Goal of the exercise. Each line below must be transcribed with no word changed.

───── The data ─────

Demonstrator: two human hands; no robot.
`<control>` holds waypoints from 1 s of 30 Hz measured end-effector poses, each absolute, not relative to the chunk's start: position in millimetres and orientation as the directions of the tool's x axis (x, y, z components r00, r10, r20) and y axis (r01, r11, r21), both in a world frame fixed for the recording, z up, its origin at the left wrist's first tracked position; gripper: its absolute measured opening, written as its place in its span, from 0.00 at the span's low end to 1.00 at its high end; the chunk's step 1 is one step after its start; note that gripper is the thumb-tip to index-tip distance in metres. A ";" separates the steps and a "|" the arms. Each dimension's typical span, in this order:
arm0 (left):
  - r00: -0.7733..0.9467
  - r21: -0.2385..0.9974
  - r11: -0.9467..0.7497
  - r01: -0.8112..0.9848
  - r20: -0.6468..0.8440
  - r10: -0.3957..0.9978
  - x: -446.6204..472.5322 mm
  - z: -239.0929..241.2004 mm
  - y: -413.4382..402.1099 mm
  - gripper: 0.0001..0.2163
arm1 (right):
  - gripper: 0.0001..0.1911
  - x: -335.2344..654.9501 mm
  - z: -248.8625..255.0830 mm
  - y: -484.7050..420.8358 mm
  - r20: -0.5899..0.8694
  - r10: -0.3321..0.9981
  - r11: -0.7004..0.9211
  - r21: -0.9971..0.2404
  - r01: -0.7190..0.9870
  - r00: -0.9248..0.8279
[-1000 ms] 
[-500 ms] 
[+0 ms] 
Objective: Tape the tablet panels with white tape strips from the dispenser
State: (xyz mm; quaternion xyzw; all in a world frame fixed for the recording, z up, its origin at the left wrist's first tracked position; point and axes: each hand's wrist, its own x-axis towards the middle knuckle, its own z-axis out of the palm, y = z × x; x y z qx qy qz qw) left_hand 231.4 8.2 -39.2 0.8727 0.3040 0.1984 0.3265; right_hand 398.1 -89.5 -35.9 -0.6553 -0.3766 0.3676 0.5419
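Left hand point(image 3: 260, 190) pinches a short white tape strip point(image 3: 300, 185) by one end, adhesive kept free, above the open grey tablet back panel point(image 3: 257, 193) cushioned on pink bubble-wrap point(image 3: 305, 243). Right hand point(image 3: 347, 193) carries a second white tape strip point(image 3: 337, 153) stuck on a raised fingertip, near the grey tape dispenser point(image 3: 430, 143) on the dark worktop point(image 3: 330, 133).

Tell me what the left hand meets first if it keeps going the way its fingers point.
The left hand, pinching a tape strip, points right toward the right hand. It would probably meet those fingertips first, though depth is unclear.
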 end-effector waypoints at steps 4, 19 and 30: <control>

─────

Solution to the exercise.
Demonstrator: two human hands; no robot.
`<control>` holds waypoints from 1 s of 30 Hz measured end-effector poses, each absolute, not relative to the chunk's start: position in millimetres and orientation as the directions of the tool's x axis (x, y, z components r00, r10, r20) and y axis (r01, r11, r21), both in a world frame fixed for the recording, z up, its origin at the left wrist's first tracked position; gripper: its absolute measured opening, written as its place in its span, from 0.00 at the span's low end to 1.00 at its high end; the chunk's step 1 is one step after its start; note that gripper is the thumb-tip to index-tip distance in metres. A ";" separates the steps and a "|" the arms. Each dimension's typical span, in this order:
arm0 (left):
  - r00: -0.7733..0.9467
  - r21: -0.2385..0.9974
  - r11: -0.9467..0.7497
  - r01: -0.8112..0.9848
  - r20: -0.6468..0.8440
  - r10: -0.3957..0.9978
  - x: -446.6204..472.5322 mm
  - z: -239.0929..241.2004 mm
  - y: -413.4382..402.1099 mm
  - gripper: 0.0001..0.2163
arm1 (right):
  - gripper: 0.0001..0.1911
  - x: -335.2344..654.9501 mm
  - z: -248.8625..255.0830 mm
  - y: -484.7050..420.8358 mm
  - r20: -0.5899..0.8694
  - r10: -0.3321..0.9981
  - r11: -0.7004..0.9211
  - r21: -0.9971..0.2404
  - r01: -0.7190..0.9870
  - r00: -0.9248..0.8279
[-1000 ms] 
[-500 ms] 
[+0 ms] 
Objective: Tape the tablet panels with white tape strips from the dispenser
State: (xyz mm; quaternion xyzw; all in a world frame fixed for the recording, z up, its origin at the left wrist's first tracked position; point and axes: each hand's wrist, its own x-axis towards the middle knuckle, its own z-axis out of the palm, y = z × x; x y z qx qy qz qw) left_hand 231.4 8.2 -39.2 0.8727 0.3040 0.1984 0.3265; right_hand 398.1 -89.5 -35.9 -0.6553 -0.3766 0.3676 0.5419
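Left hand point(image 3: 260, 190) pinches a short white tape strip point(image 3: 300, 185) by one end, adhesive kept free, above the open grey tablet back panel point(image 3: 257, 193) cushioned on pink bubble-wrap point(image 3: 305, 243). Right hand point(image 3: 347, 193) carries a second white tape strip point(image 3: 337, 153) stuck on a raised fingertip, near the grey tape dispenser point(image 3: 430, 143) on the dark worktop point(image 3: 330, 133).

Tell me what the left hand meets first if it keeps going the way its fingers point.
The left hand, pinching a tape strip, points right toward the right hand. It would probably meet those fingertips first, though depth is unclear.
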 end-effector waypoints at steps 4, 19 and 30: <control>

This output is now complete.